In 1906 the Trent Navigation Company obtained the Trent Navigation Act 1906 (6 Edw. 7. c. lvii) authorising improvements upstream of Newark. However, only one lock at Cromwell was constructed before the outbreak of the First World War. By the Nottingham Corporation (Trent Navigation Transfer) Act 1915 (5 & 6 Geo. 5. c. lxvi), the river from Averham to Nottingham was put under the control of Nottingham Corporation. They implemented improvements to a value of £450,000 (equivalent to £ in ), which included a new locks and a cut at Holme Lock. The works completed by 1927 enabled larger river boats to sail up to Nottingham from Hull and the continent.
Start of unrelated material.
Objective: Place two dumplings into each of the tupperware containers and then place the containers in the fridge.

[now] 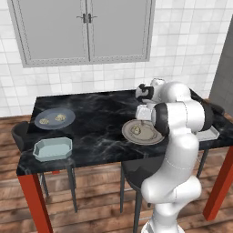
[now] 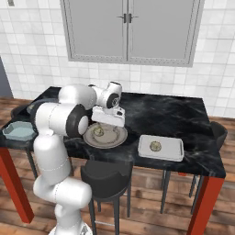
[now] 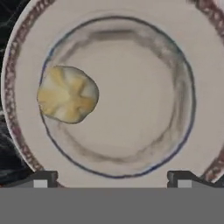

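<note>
My gripper (image 3: 113, 179) is open and hangs just above the round beige plate (image 1: 152, 138), which holds one dumpling (image 3: 68, 94). That dumpling lies left of the spot between my fingertips (image 3: 41, 178), untouched. The hand (image 2: 108, 116) points down over the same plate (image 2: 117, 137). One tupperware container (image 2: 172, 153) to the plate's right holds a dumpling (image 2: 155, 146). A second container (image 1: 52, 149) sits with nothing in it at the table's front left corner. Two more dumplings (image 1: 44, 121) (image 1: 60, 118) lie on the blue-grey plate (image 1: 54, 125). The fridge (image 1: 225, 73) stands at the far right.
The black marble table (image 1: 100, 113) has red legs, and dark stools (image 2: 106, 180) are tucked under its front edge. A grey two-door wall cupboard (image 1: 84, 29) hangs on the tiled wall behind. My own arm hides part of the right-hand container in the left base view.
</note>
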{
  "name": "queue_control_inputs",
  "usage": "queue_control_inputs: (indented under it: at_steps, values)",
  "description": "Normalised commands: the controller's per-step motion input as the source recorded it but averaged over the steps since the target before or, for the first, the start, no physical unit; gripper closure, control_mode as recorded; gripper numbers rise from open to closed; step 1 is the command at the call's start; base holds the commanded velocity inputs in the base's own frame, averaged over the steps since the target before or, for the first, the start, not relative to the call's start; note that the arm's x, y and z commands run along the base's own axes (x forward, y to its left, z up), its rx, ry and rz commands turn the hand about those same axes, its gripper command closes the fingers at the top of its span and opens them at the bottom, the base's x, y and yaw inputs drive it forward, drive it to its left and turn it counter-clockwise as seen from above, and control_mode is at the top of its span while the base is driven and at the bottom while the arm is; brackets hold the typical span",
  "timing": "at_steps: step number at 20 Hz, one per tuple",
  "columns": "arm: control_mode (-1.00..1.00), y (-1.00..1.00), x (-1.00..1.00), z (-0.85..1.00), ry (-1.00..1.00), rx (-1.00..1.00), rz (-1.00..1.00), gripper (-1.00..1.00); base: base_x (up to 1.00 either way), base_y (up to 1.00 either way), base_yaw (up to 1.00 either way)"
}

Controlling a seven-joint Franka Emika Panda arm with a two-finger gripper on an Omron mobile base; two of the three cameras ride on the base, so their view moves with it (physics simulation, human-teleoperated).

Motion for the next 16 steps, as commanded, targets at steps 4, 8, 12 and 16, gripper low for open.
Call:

In 1937, the bulk of the Nottingham Canal was closed with the exception of the stretch through Nottingham, from Trent Bridge to the junction with the Beeston Canal at Lenton. This was taken over by the Trent Navigation Company.
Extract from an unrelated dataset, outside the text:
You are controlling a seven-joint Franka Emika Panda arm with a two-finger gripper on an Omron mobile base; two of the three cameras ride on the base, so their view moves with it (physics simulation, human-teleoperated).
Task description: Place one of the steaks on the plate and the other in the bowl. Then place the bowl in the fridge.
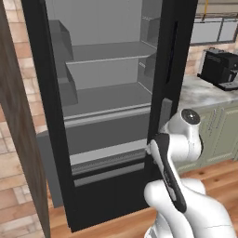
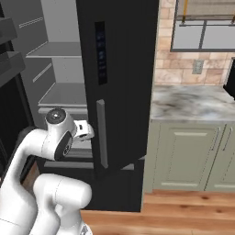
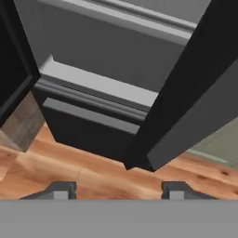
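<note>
Facing the tall black refrigerator (image 1: 109, 116) with its door swung open, grey shelves bare.

I see my two-finger gripper (image 3: 118, 189) low by the door's bottom corner over the wooden floor (image 3: 93, 174), dark fingertips (image 3: 60, 189) spread apart, nothing between them.

Left base view: sits behind arm (image 1: 179, 162), faces forward and down, close to open fridge (image 1: 104, 93), looks straight into grey shelves. Right base view: from other side, sees fridge door (image 2: 119, 87) outer face, surface (image 2: 195, 103) and cabinets to right. Both share fridge, arm, wood floor (image 2: 183, 211). Hand view: low, near, tilted toward fridge base and floor.
</note>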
The Trent Navigation Company ceased to exist in 1940, when it was taken over by the Trent River Catchment Board. The catchment board was replaced by the Trent River Board in 1951 and by the Trent River Authority in 1965.

==Statistics==

Annual tonnage carried for the years 1913 to 1926 inclusive 29,062 tons.

- 1928 – 66,960 tons
- 1929 – 83,118 tons
- 1930 – 105,337 tons
- 1931 – 159,315 tons
- 1932 – 284,666 tons
- 1933 – 230,609 tons
- 1934 – 242,853 tons
- 1935 – 222,538 tons
- 1936 – 230,514 tons
- 1937 – 259,321 tons
- 1938 – 275,030 tons

The annual tonnage carried increased more than eight-fold following the Nottingham Corporation assumption of control of part of the Trent Navigation.

==Freight transport==

In the late 1930s, the powerful motor vessels and dumb barges owned by the company had a total carrying capacity of 4,500 tons. Each day, vessels were in attendance at each of the Hull docks and consignments of five tons and upwards were collected direct overside from steamers. Under an ancient charter, the port of Hull is free to river and canal craft. No wharfage or landing charges were incurred when cargo was directly discharged into the company's boats.
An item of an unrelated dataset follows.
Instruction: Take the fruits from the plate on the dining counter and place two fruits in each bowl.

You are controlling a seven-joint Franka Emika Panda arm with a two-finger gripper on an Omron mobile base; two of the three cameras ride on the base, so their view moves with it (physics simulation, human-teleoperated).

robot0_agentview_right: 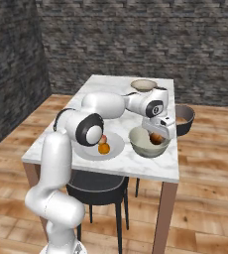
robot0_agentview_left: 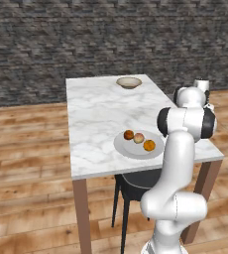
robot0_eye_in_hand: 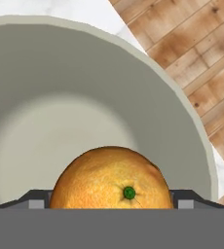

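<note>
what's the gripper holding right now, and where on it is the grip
A round orange fruit, pinched at its two opposite sides by the gripper, above the shallow tan bowl at the counter's near end.

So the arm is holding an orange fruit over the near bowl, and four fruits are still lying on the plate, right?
Not quite: the left base view shows three fruits on the plate, not four. The gripper does hold an orange fruit over the near bowl.

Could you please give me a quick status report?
Gripper shut on orange fruit, over near bowl. Three fruits on plate. Nothing in the way.
</note>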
A train of the company's barges could reach Gainsborough within five hours from Hull, and Newark-on-Trent within twelve hours. The journey from Hull to Nottingham took eighteen hours.

A typical train consisted of a mechanically propelled barge carrying 60 tons, towing three dumb barges each of which had 120 tons of goods. The largest trains of barges could carry 600 tons of cargo.